Zola doit répondre de son article devant les tribunaux. La presse antisémite se déchaîne. Zola est condamné. Le Petit Journal indique : « le public, trompé par une presse où le mensonge éclate à chaque mot […] eut certainement imputé à des causes infamantes une décision indulgente du jury ».
Le procès est cassé pour vice de forme. La passion publique redouble : Zola est à nouveau condamné. C’est, une fois de plus, par une série d’articles que Jean Jaurès relance l’affaire. L'engagement des écrivains comme Octave Mirbeau, Marcel Proust et Anatole France est alors décisif.
c. L'opinion publique se cristallise
Une partie de l'opinion publique est maintenant acquise à la cause de Dreyfus alors qu'avant la publication du J'accuse de Zola, 96 % des quotidiens de la capitale défendent l'armée et l'Église et 85 % sont encore anti-dreyfusard. La révision du procès devient alors inévitable, d'autant que certaines personnes impliquées dans le complot avouent leur faute. Il n'en reste pas moins que la tension reste très vive entre les dreyfusards et les antidreyfusards et que l'opinion publique s'embrase sur ce sujet. Le clivage n'est pas seulement entre intellectuels, il se diffuse parfois même au sein des familles et divise durablement la société française, même après la réhabilitation de Dreyfus en 1906.
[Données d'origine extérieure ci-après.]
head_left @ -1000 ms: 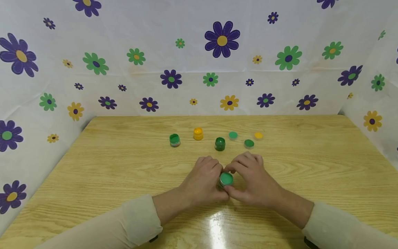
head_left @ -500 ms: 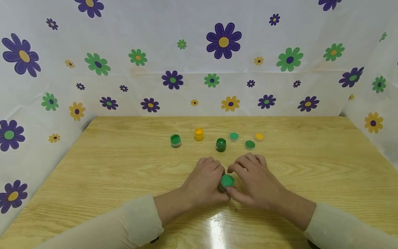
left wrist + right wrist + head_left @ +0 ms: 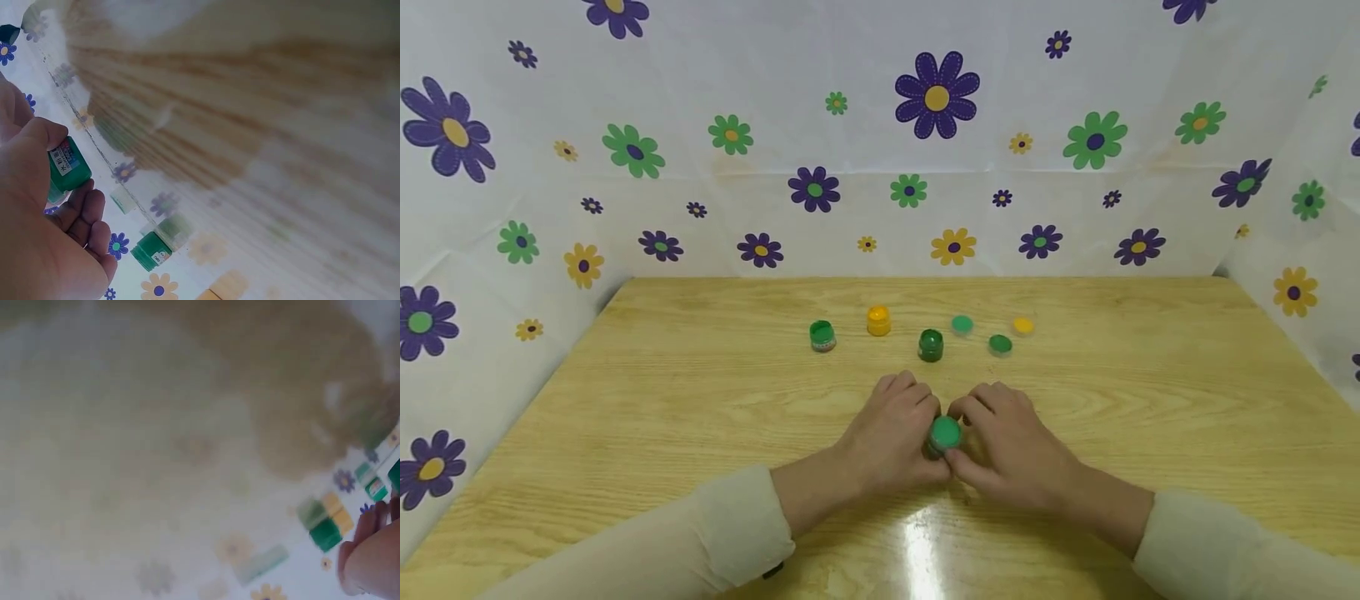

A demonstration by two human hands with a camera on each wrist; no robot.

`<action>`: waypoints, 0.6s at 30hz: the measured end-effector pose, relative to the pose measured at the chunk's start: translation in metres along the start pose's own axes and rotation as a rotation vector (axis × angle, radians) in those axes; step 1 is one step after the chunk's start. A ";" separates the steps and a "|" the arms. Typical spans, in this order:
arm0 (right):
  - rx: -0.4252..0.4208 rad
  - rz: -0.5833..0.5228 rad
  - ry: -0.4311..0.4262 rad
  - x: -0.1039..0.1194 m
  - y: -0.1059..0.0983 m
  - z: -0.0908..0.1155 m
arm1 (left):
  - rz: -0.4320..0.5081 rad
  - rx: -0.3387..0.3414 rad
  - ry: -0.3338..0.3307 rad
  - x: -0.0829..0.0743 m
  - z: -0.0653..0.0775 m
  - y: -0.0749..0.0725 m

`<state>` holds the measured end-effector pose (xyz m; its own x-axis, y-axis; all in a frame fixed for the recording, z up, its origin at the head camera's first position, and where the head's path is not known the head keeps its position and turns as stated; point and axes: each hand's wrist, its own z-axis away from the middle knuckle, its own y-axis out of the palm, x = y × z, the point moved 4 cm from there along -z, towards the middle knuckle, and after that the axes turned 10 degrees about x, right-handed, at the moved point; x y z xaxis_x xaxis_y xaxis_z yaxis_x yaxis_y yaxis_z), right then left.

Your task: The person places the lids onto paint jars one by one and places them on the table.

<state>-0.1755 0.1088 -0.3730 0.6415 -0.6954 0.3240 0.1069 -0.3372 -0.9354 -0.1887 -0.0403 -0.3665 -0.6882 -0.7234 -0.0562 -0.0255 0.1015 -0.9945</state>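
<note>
Between both hands, low over the front middle of the table, is a small green paint jar point(image 3: 70, 164) with its green lid point(image 3: 946, 432) facing up in the head view. My left hand point(image 3: 891, 437) grips the jar's body from the left, thumb in front. A white label shows on it in the left wrist view. On the right side, my right hand point(image 3: 1018, 454) holds the lid's edge with its thumb at the front and curled index finger behind. In the right wrist view, only part of the right hand point(image 3: 381, 562) shows at the edge.
Behind the hands stand three uncapped paint jars: green point(image 3: 822, 337), yellow point(image 3: 878, 322) and dark green point(image 3: 931, 346). Three loose lids lie to their right: light green point(image 3: 962, 325), dark green point(image 3: 1000, 345) and yellow point(image 3: 1023, 326). A flowered cloth point(image 3: 850, 150) hangs behind the wooden table point(image 3: 700, 375).
The right hand's fingers have shifted around the lid, and its knuckles have come lower and nearer. The left hand keeps its grip on the jar, almost unmoved.
</note>
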 end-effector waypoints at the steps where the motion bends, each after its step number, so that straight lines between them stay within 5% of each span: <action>1: 0.018 -0.058 0.036 0.000 0.002 0.000 | -0.001 0.008 -0.002 0.001 0.000 0.000; 6: 0.066 -0.233 0.158 0.001 0.006 0.000 | 0.014 0.036 -0.017 0.003 0.000 0.002; 14: 0.029 -0.457 0.290 -0.003 0.004 -0.002 | 0.039 0.037 -0.020 0.003 -0.001 0.002; 18: 0.018 -0.461 0.267 -0.006 0.002 -0.003 | 0.044 0.026 -0.012 0.002 -0.001 0.003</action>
<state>-0.1814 0.1105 -0.3766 0.3098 -0.6157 0.7245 0.3465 -0.6365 -0.6891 -0.1914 -0.0409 -0.3695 -0.6798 -0.7265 -0.1003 0.0235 0.1151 -0.9931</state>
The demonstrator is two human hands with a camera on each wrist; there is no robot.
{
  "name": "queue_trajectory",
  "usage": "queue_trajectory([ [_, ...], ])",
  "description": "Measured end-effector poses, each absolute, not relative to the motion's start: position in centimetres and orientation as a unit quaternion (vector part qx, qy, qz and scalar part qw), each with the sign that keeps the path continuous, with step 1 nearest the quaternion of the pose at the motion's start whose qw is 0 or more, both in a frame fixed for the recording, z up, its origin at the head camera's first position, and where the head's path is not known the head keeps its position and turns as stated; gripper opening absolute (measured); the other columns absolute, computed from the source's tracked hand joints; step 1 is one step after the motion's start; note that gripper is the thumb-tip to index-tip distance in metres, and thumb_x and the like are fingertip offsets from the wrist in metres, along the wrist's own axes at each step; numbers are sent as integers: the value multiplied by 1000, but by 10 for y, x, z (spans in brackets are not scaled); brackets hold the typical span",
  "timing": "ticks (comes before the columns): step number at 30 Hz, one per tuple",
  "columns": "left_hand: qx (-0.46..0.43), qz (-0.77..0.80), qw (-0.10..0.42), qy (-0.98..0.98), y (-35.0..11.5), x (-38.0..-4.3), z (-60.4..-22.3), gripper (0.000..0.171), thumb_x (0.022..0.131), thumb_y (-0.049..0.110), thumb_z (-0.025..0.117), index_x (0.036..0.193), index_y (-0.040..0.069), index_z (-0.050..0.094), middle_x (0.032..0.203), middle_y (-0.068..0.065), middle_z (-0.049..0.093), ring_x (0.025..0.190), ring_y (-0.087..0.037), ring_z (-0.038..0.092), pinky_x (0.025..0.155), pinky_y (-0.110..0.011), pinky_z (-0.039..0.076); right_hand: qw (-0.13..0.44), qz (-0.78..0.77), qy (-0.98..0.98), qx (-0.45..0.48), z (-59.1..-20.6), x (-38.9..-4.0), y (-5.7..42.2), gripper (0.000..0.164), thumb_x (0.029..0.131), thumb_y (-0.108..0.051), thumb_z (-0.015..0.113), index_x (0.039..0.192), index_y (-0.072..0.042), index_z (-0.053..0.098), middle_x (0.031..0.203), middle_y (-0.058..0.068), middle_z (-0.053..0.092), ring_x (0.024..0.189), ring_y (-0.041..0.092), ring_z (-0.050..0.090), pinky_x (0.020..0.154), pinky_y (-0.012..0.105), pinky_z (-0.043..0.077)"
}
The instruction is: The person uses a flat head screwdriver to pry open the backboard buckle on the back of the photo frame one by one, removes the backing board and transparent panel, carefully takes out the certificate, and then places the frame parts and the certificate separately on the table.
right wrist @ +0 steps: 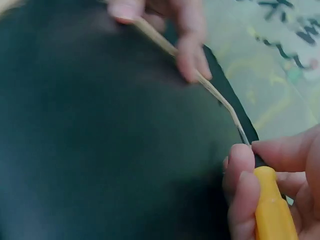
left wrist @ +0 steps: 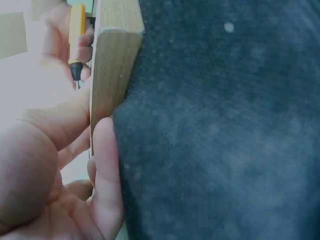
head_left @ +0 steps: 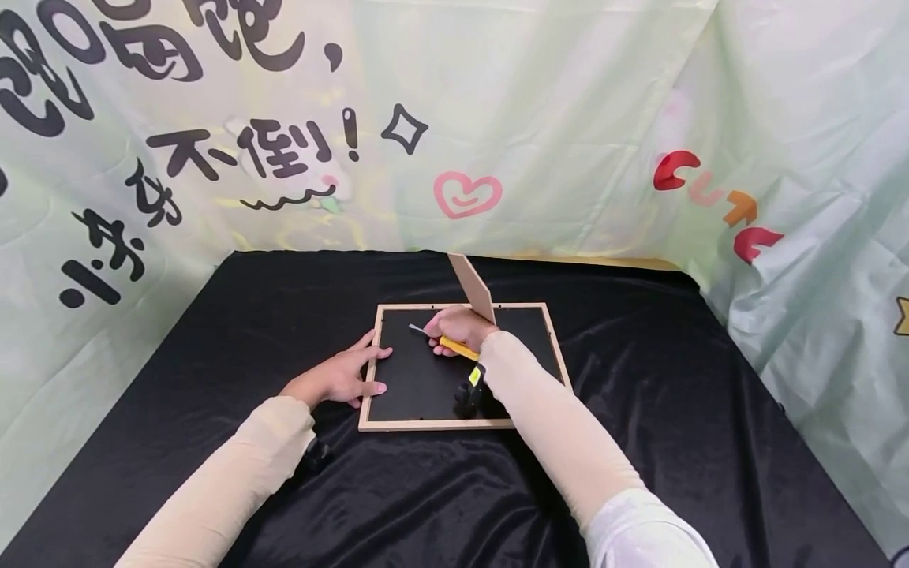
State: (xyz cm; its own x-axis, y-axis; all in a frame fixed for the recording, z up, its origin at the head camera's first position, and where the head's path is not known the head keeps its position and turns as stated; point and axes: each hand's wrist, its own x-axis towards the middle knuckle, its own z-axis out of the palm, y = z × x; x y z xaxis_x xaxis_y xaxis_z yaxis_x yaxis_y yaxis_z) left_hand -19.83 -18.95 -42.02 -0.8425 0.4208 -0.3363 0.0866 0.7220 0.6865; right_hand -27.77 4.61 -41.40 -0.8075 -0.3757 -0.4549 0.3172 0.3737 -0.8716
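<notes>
A picture frame (head_left: 440,425) with a pale wooden rim lies face down, its black backing board (head_left: 408,379) uppermost. My left hand (head_left: 341,375) grips the left side of the rim; the left wrist view has thumb and fingers on either side of the wood (left wrist: 114,65). Over the backing, my right hand (head_left: 460,323) holds a screwdriver by its yellow handle (right wrist: 272,205), fingers close to the black collar. The metal tip (head_left: 417,327) points left, and in the right wrist view it overlaps the rim's far end. A brown support flap (head_left: 472,288) stands up from the backing behind the right hand.
Black cloth (head_left: 284,315) with soft wrinkles covers the table. Printed fabric (head_left: 568,118) hangs along the back and sides. Small dark tabs (head_left: 432,307) sit along the inner edge of the rim. A black wrist device (head_left: 472,394) hangs under the right forearm, over the backing.
</notes>
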Motion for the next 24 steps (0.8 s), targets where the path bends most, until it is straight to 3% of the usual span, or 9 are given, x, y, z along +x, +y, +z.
queue_trajectory([
  [6, 150, 331, 246, 899, -188, -199, -418, 69, 89, 16, 72, 148, 8, 39, 161, -15, -8, 83, -24, 65, 58, -30, 56, 314, -544, 778, 24, -409, -287, 32, 16, 92, -7, 61, 103, 3, 67, 71, 10, 62, 53, 14, 59, 48, 19, 49],
  [9, 151, 329, 249, 898, -189, -199, -418, 68, 89, 15, 72, 148, 7, 39, 161, -15, -10, 105, -30, 59, 58, -30, 56, 302, -530, 793, 14, -408, -288, 24, 15, 91, -6, 62, 101, 2, 69, 70, 9, 62, 53, 14, 59, 48, 19, 49],
  [12, 154, 333, 257, 894, -189, -199, -419, 67, 89, 14, 72, 148, 7, 39, 160, -15, -11, 109, -31, 56, 59, -31, 56, 285, -527, 800, 18, -410, -286, 20, 12, 91, -5, 62, 98, 2, 71, 68, 9, 61, 52, 13, 57, 45, 19, 46],
  [17, 151, 338, 267, 890, -191, -198, -419, 66, 90, 12, 70, 148, 7, 38, 160, -15, -13, 80, -24, 61, 59, -32, 56, 258, -539, 801, 37, -412, -280, 10, 12, 89, -2, 61, 97, 1, 71, 65, 8, 59, 49, 13, 55, 42, 20, 44],
  [24, 149, 344, 270, 887, -190, -199, -418, 66, 91, 11, 69, 148, 8, 37, 160, -14, -14, 72, -24, 57, 60, -33, 56, 270, -546, 792, 41, -408, -281, 10, 13, 91, -4, 61, 99, 2, 69, 65, 8, 60, 49, 13, 55, 42, 19, 43],
])
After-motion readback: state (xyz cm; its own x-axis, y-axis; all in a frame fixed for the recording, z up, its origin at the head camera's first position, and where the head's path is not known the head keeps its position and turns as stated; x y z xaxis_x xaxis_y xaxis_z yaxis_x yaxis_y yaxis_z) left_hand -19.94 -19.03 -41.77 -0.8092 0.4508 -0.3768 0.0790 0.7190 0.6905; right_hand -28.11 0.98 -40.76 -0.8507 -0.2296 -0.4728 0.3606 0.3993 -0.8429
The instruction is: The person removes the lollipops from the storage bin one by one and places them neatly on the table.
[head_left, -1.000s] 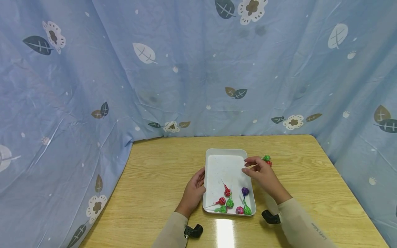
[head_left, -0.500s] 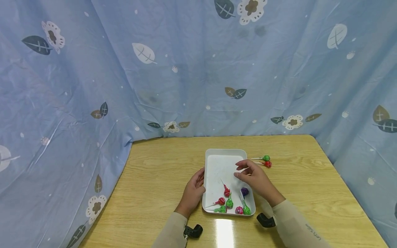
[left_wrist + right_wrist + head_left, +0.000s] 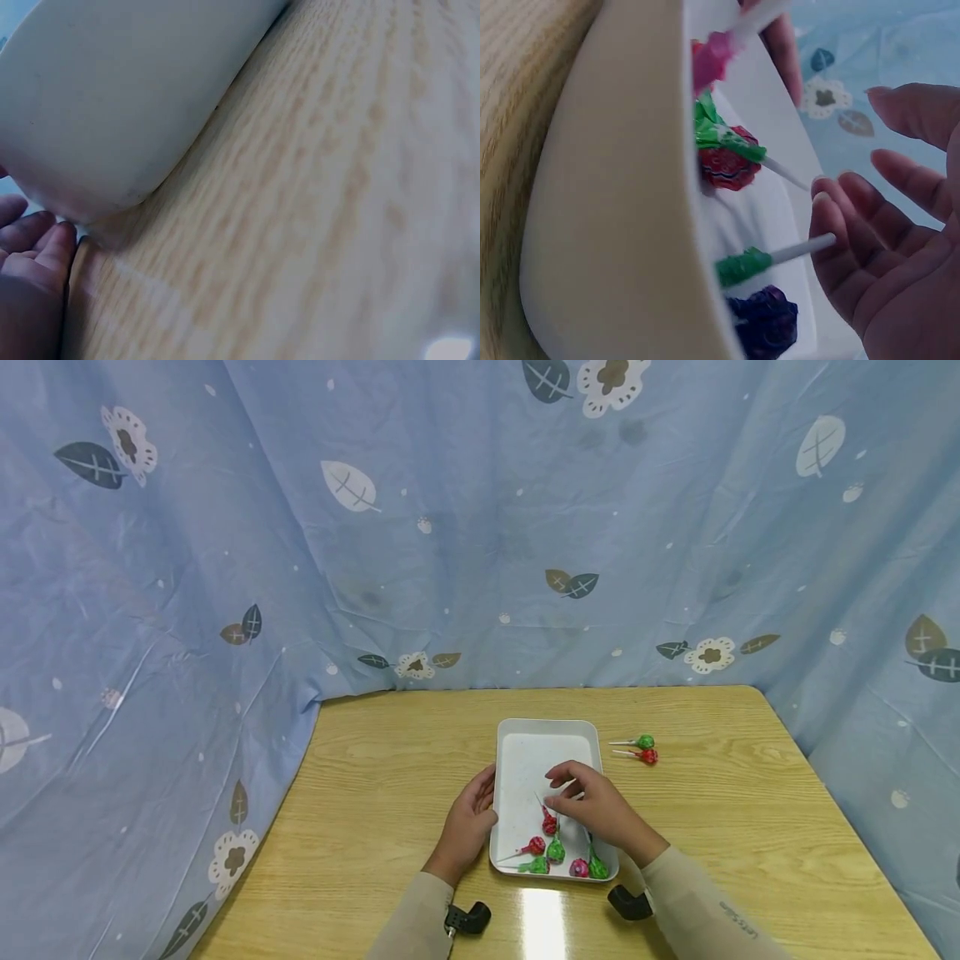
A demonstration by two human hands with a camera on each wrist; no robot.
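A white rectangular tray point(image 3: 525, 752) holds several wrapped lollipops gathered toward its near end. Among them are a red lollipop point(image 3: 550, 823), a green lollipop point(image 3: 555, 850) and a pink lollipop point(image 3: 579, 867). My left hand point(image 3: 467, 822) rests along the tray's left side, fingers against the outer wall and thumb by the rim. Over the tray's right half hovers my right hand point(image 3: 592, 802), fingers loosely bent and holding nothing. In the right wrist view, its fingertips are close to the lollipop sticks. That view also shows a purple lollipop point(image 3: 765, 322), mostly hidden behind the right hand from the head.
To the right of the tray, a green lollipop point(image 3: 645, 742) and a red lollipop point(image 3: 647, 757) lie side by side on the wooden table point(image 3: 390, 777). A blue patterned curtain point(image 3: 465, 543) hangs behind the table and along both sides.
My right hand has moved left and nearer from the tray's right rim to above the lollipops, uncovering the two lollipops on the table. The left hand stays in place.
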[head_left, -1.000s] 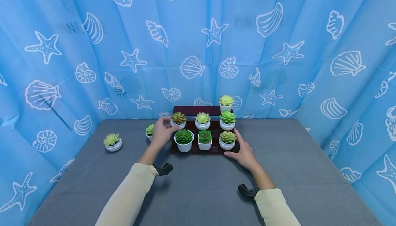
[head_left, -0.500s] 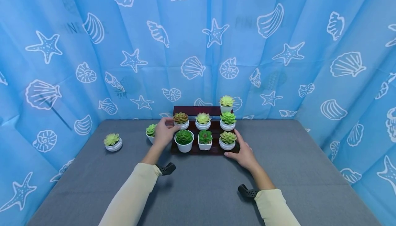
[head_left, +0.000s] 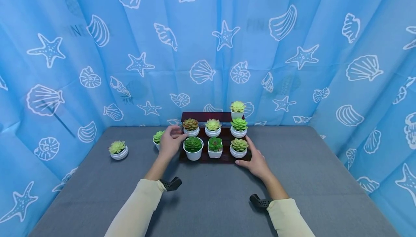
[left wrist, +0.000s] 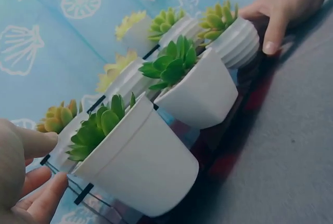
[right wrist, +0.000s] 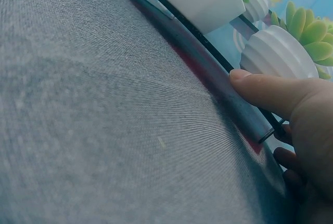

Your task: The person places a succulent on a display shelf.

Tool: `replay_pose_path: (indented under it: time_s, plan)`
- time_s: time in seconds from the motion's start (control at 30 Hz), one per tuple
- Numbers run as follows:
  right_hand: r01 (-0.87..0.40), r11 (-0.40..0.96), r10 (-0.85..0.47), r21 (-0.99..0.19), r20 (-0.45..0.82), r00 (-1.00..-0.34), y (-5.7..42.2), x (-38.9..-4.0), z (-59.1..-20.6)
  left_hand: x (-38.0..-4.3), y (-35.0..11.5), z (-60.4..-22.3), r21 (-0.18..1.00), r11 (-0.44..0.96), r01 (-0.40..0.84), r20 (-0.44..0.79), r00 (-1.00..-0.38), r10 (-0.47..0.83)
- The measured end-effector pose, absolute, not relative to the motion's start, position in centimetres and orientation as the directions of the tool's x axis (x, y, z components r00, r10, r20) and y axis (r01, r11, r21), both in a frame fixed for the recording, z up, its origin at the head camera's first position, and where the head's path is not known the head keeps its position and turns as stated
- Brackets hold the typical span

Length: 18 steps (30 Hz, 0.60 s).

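A dark red tiered plant shelf (head_left: 208,116) carries several small potted succulents. On its middle tier, at the left end, sits a reddish-brown succulent in a white pot (head_left: 191,131). My left hand (head_left: 170,141) is just left of that pot; in the left wrist view its thumb and fingers (left wrist: 46,195) are spread apart beside the pot, holding nothing. My right hand (head_left: 258,161) grips the shelf's lower right corner. In the right wrist view its thumb (right wrist: 260,86) lies on the front edge, with the other fingers round the end, partly hidden.
A green succulent (head_left: 158,138) stands on the grey table left of the shelf, partly behind my left hand. Farther left is a pale succulent in a white pot (head_left: 118,150). A dark green succulent (head_left: 193,148) sits on the front tier. A blue shell-print curtain (head_left: 208,49) hangs behind.
The reddish-brown succulent has shifted slightly right on the middle tier. My left hand has let go of it and drawn back a little left. The right hand stays in place.
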State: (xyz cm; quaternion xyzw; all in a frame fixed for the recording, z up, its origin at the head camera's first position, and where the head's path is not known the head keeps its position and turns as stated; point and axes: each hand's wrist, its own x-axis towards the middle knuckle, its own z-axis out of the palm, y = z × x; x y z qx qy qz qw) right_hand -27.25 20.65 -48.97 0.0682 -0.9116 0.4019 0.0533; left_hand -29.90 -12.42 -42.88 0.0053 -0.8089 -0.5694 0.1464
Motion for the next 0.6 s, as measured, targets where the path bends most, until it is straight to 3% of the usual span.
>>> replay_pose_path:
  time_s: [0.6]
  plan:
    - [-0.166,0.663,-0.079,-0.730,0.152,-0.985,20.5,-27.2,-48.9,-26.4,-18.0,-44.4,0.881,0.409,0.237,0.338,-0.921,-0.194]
Doc. 6. Affaire Dreyfus : le procès en révision du capitaine Dreyfus (1859-1923). Illustration tirée de la presse allemande, 1899 Paris, archives nationales Doc. 7. Un diner en famille - Caricature de Caran d'Ache (Emmanuel Poire 1859-1909) montrant une famille divisée autour de l'affaire Dreyfus dans Le Figaro du 14 février 1898, un mois après la parution du fameux « J'accuse » de Zola dans L'Aurore
L'essentiel
L'Affaire Dreyfus marque un tournant historique en France. Le très fort clivage de l’opinion publique né de l'Affaire va perdurer jusqu’en 1945 sous différentes formes et explique de très nombreuses prises de position politiques, notamment sur la question de l'antisémitisme dans les années 1930 et 1940. On peut dire que l'Affaire Dreyfus ne se termine réellement qu'en 1945.

C'est aussi un moment décisif pour les médias en France : la presse se construit vraiment dans cette Affaire car elle fidélise un large public et mobilise l'opinion. La presse quotidienne devient une presse d’opinion. De fait, elle contribue à modeler, transformer l’opinion publique. À travers cette affaire, apparaît une nouvelle figure, celle de l'intellectuel qui prend la plume pour défendre ses idées dans les médias et attirer l'attention de l'opinion publique sur des problèmes politiques.
Références
- Patrice Boussel, L'affaire Dreyfus et la presse, collection kiosque, Armand Colin, 1960, p. 272

- Michel Denis, Michel Lagrée et Jean-Yves Veillard (dir.), L'affaire Dreyfus et l'opinion publique en France et à l'étranger, Presses Universitaires de Rennes, 1995.